**What you need to do**
Word for word, set down the lines from the one that contains "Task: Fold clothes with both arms" through the final line of the data; no pictures belong in the copy.

***** Data section *****

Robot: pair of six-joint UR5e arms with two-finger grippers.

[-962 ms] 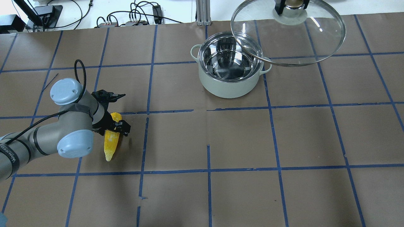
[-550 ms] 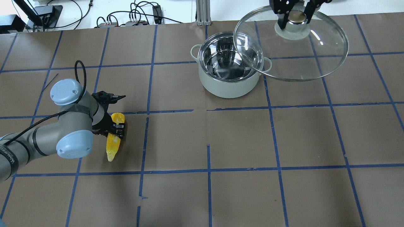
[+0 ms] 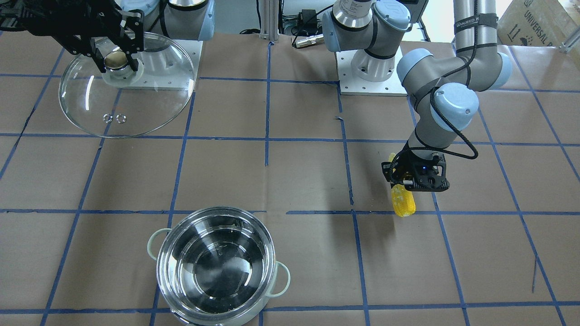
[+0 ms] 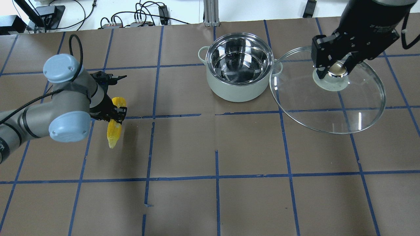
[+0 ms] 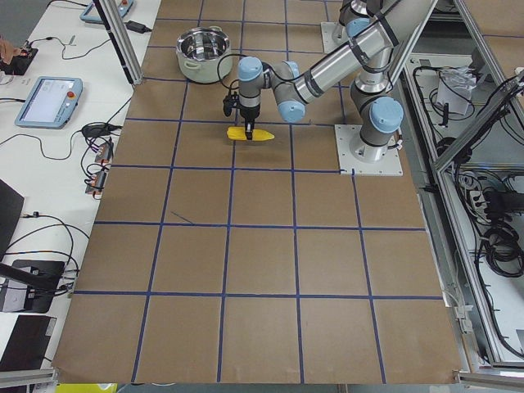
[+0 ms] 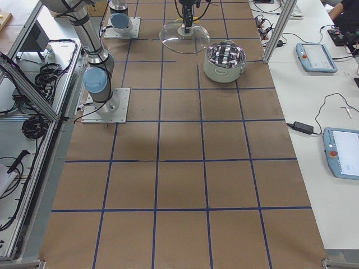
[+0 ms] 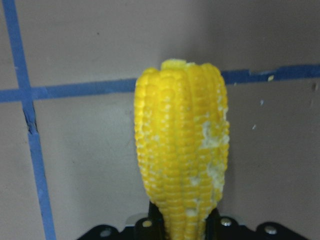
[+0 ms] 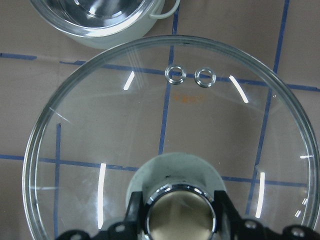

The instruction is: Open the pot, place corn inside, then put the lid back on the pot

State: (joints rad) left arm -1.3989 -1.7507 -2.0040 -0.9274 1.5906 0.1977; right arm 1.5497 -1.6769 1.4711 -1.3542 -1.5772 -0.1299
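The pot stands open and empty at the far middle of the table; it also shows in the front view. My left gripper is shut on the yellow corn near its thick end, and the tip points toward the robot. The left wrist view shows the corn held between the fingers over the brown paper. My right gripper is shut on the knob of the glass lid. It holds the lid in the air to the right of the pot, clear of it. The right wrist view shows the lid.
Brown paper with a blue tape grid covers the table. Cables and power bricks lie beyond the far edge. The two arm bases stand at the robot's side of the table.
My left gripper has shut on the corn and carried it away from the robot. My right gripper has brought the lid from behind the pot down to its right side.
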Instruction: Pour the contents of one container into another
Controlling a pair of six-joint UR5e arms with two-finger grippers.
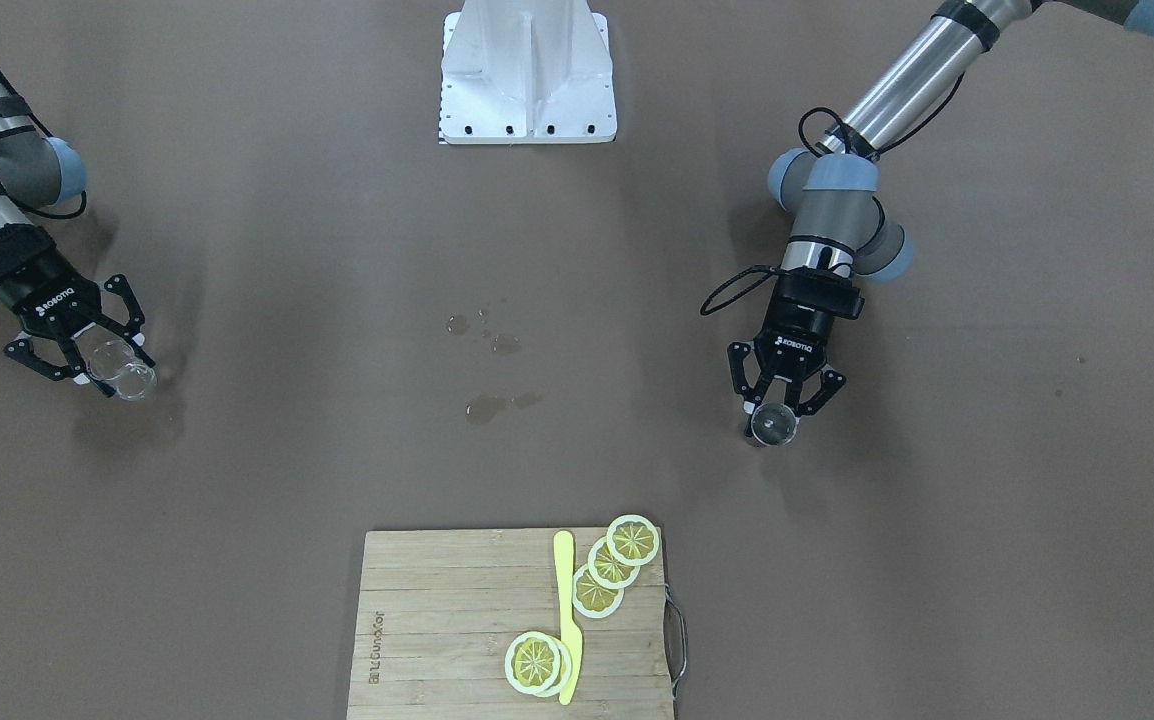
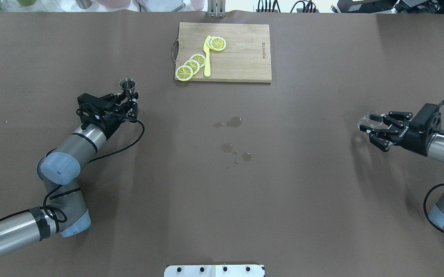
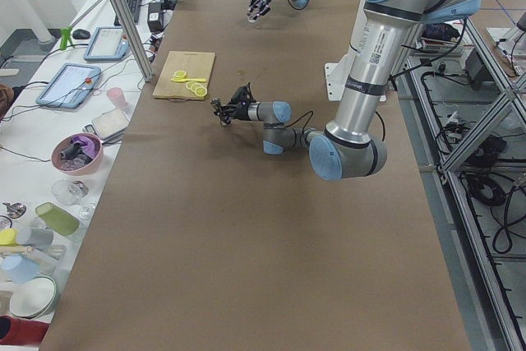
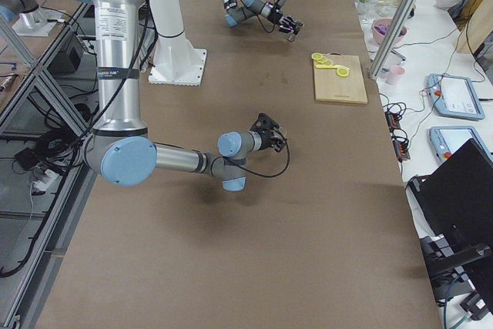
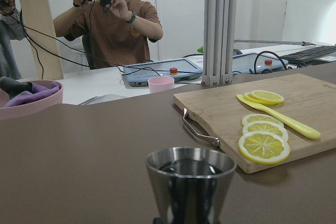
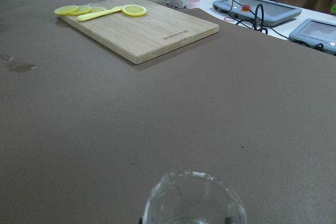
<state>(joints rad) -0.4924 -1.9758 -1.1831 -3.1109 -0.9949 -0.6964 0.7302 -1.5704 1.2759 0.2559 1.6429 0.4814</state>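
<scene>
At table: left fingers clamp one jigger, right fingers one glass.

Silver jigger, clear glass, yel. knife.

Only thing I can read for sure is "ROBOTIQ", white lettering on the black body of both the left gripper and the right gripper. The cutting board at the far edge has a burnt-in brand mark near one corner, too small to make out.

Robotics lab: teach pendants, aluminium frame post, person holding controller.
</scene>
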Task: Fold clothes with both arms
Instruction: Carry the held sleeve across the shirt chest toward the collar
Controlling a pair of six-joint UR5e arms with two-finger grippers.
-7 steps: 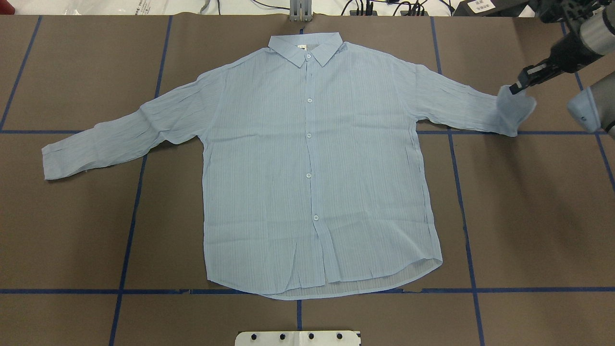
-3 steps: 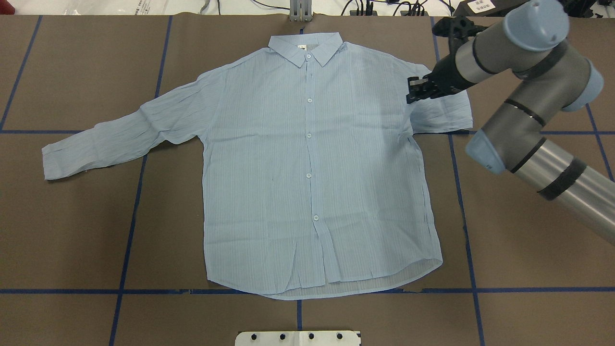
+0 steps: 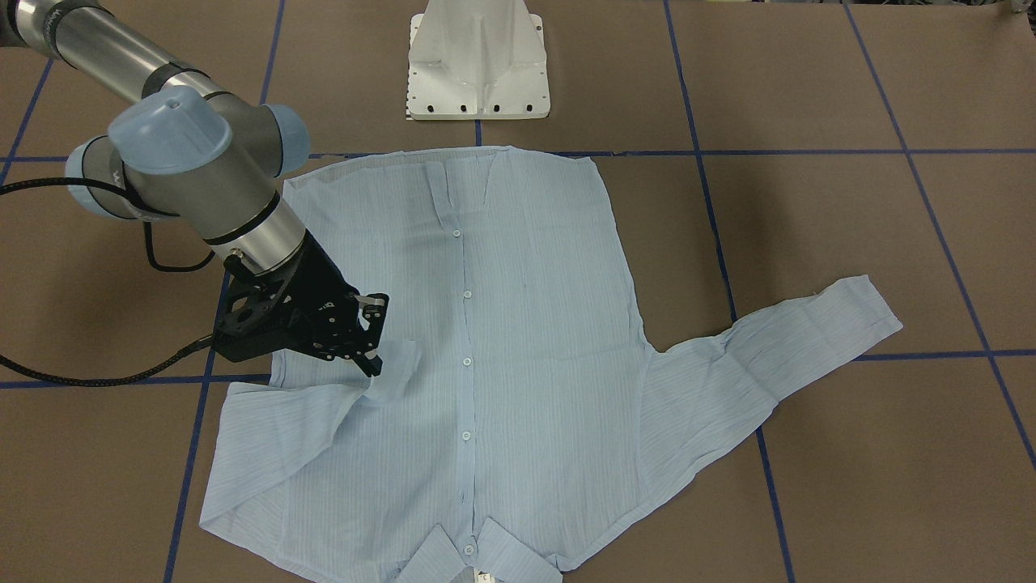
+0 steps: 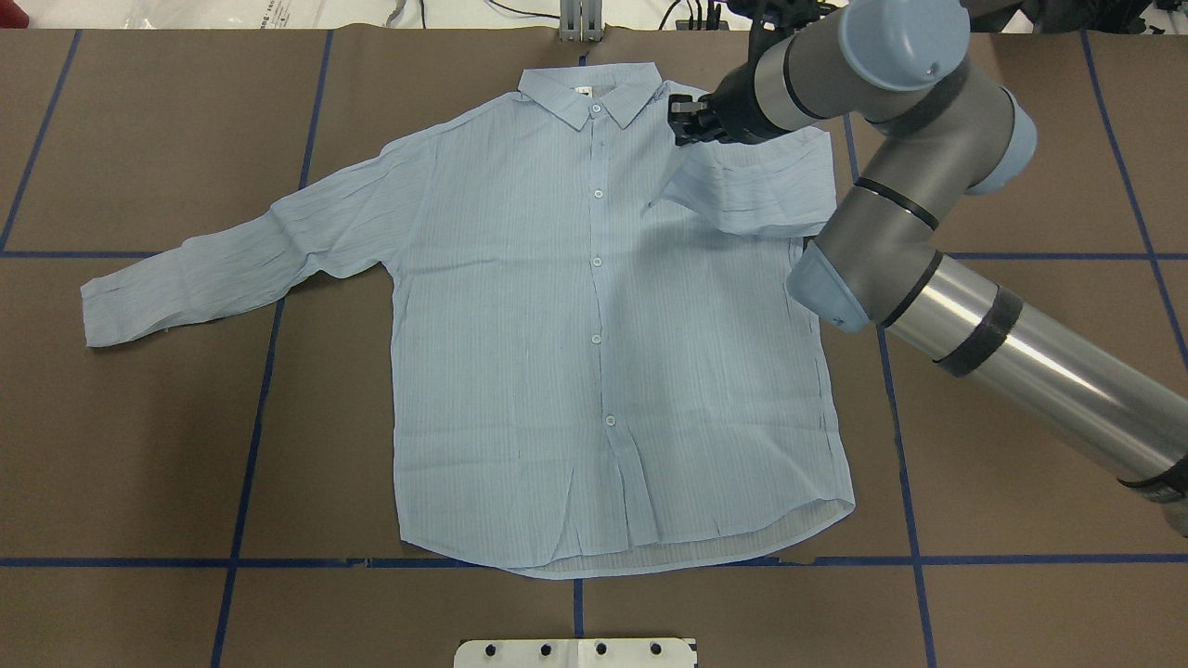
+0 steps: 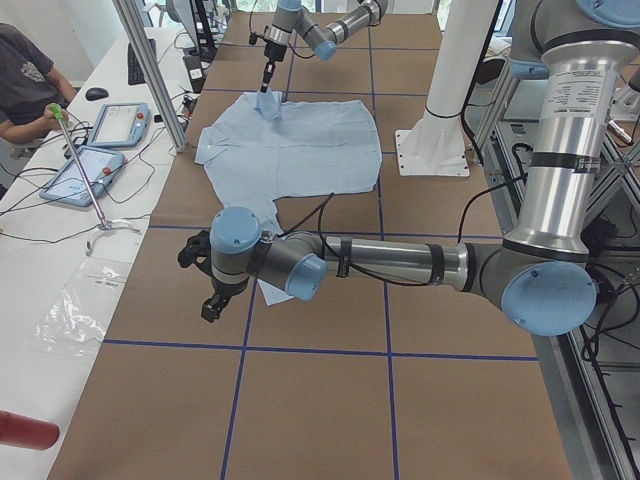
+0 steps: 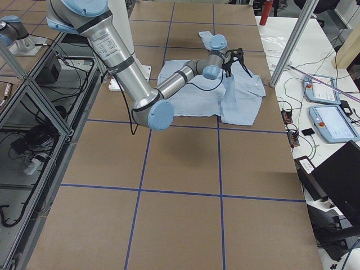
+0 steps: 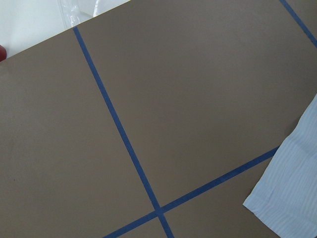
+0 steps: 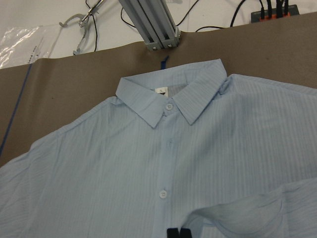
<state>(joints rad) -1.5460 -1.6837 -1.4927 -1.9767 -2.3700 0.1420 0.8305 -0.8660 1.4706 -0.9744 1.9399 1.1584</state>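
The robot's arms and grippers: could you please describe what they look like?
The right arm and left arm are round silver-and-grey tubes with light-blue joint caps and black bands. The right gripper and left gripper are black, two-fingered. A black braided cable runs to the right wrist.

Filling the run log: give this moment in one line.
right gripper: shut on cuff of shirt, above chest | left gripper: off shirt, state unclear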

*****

**Reply to the task**
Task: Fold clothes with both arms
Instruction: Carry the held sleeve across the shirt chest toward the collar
Controlling a pair of six-joint UR5e arms with two-finger grippers.
-7 steps: 
-3 steps: 
+0 steps: 
+0 steps: 
+0 steps: 
+0 steps: 
+0 steps: 
+0 steps: 
<state>(joints rad) -1.5460 -1.6837 -1.4927 -1.9767 -2.3700 0.1420 0.8305 -0.8660 1.4706 -0.9744 1.9399 1.1584</state>
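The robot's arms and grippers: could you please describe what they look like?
The right arm and left arm are round silver-and-grey tubes with light-blue joint caps and black bands. The right gripper and left gripper are black, two-fingered. A black braided cable runs to the right wrist.

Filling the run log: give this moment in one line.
right gripper: shut on cuff of shirt, above chest | left gripper: off shirt, state unclear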

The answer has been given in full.